■ Exercise ■
Write the data out again, exactly as given.

+===+

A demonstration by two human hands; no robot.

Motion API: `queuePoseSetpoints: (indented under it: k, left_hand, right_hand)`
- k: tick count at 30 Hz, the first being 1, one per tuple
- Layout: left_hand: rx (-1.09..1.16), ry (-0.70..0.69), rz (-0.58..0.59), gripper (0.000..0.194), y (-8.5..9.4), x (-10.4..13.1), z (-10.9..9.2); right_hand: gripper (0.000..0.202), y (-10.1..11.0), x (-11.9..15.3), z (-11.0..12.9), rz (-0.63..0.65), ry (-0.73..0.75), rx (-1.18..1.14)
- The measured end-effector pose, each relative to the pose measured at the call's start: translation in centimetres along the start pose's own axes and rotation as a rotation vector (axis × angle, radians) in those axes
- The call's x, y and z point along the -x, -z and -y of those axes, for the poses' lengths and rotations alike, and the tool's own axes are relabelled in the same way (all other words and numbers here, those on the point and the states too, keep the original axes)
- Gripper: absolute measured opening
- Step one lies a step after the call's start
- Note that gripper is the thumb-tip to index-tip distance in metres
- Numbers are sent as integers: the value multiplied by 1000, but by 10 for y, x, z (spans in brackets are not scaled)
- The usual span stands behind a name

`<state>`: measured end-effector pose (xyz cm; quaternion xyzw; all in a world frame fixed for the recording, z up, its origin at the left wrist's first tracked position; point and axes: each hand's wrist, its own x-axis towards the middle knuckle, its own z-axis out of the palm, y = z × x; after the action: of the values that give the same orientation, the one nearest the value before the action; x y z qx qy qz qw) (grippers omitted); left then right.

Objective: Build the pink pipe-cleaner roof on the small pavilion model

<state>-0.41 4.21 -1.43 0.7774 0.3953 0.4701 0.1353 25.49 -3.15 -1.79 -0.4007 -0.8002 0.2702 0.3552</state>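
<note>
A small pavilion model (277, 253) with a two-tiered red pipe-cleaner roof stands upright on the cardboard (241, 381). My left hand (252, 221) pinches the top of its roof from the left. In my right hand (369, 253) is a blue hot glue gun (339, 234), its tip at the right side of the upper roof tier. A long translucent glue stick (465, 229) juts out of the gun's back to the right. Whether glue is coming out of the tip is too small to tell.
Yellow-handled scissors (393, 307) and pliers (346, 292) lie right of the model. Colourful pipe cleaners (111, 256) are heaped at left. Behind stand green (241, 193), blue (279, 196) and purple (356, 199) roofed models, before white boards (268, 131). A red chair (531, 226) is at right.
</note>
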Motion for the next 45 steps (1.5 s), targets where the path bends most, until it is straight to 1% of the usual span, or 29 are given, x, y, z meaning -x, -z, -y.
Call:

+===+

■ Response below ■
A demonstration by two human hands; no robot.

Motion API: `queuePoseSetpoints: (indented under it: k, left_hand, right_hand)`
- k: tick count at 30 Hz, the first being 1, one per tuple
- Layout: left_hand: rx (-1.09..1.16), ry (-0.70..0.69), rz (-0.58..0.59), gripper (0.000..0.194), y (-8.5..9.4), x (-10.4..13.1), z (-10.9..9.2); right_hand: gripper (0.000..0.202), y (-10.1..11.0), x (-11.9..15.3), z (-11.0..12.9), rz (-0.63..0.65), ry (-0.73..0.75), rx (-1.18..1.14)
- The measured end-effector pose, each relative to the pose measured at the call's start: translation in centimetres along the start pose's own axes and rotation as a rotation vector (axis × angle, radians) in those axes
- The call's x, y and z point along the -x, -z and -y of those axes, for the poses' lengths and rotations alike, and the tool's own axes are relabelled in the same way (all other words and numbers here, those on the point and the states too, keep the original axes)
- Gripper: absolute measured opening
- Step one lies a step after the call's start
- Note that gripper is the thumb-tip to index-tip distance in metres
- Numbers are sent as integers: the value multiplied by 1000, but by 10 for y, x, z (spans in brackets are not scaled)
- The usual span stands behind a name

`<state>`: measured end-effector pose (xyz cm; quaternion xyzw; all in a world frame fixed for the recording, z up, its origin at the left wrist's first tracked position; point and axes: each hand's wrist, its own x-axis towards the middle knuckle, its own z-axis out of the palm, y = z × x; after the action: of the values that give the same orientation, the one nearest the value before the action; x y z qx qy qz qw) (grippers omitted); left then right.

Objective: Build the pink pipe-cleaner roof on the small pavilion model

<state>-0.41 4.21 -1.43 0.7774 0.3953 0.4701 0.1353 25.49 -3.15 -1.79 -0.4007 -0.8002 0.2702 0.3552</state>
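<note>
A small pavilion model (277, 253) with a two-tiered red pipe-cleaner roof stands upright on the cardboard (241, 381). My left hand (252, 221) pinches the top of its roof from the left. In my right hand (369, 253) is a blue hot glue gun (339, 234), its tip at the right side of the upper roof tier. A long translucent glue stick (465, 229) juts out of the gun's back to the right. Whether glue is coming out of the tip is too small to tell.
Yellow-handled scissors (393, 307) and pliers (346, 292) lie right of the model. Colourful pipe cleaners (111, 256) are heaped at left. Behind stand green (241, 193), blue (279, 196) and purple (356, 199) roofed models, before white boards (268, 131). A red chair (531, 226) is at right.
</note>
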Motion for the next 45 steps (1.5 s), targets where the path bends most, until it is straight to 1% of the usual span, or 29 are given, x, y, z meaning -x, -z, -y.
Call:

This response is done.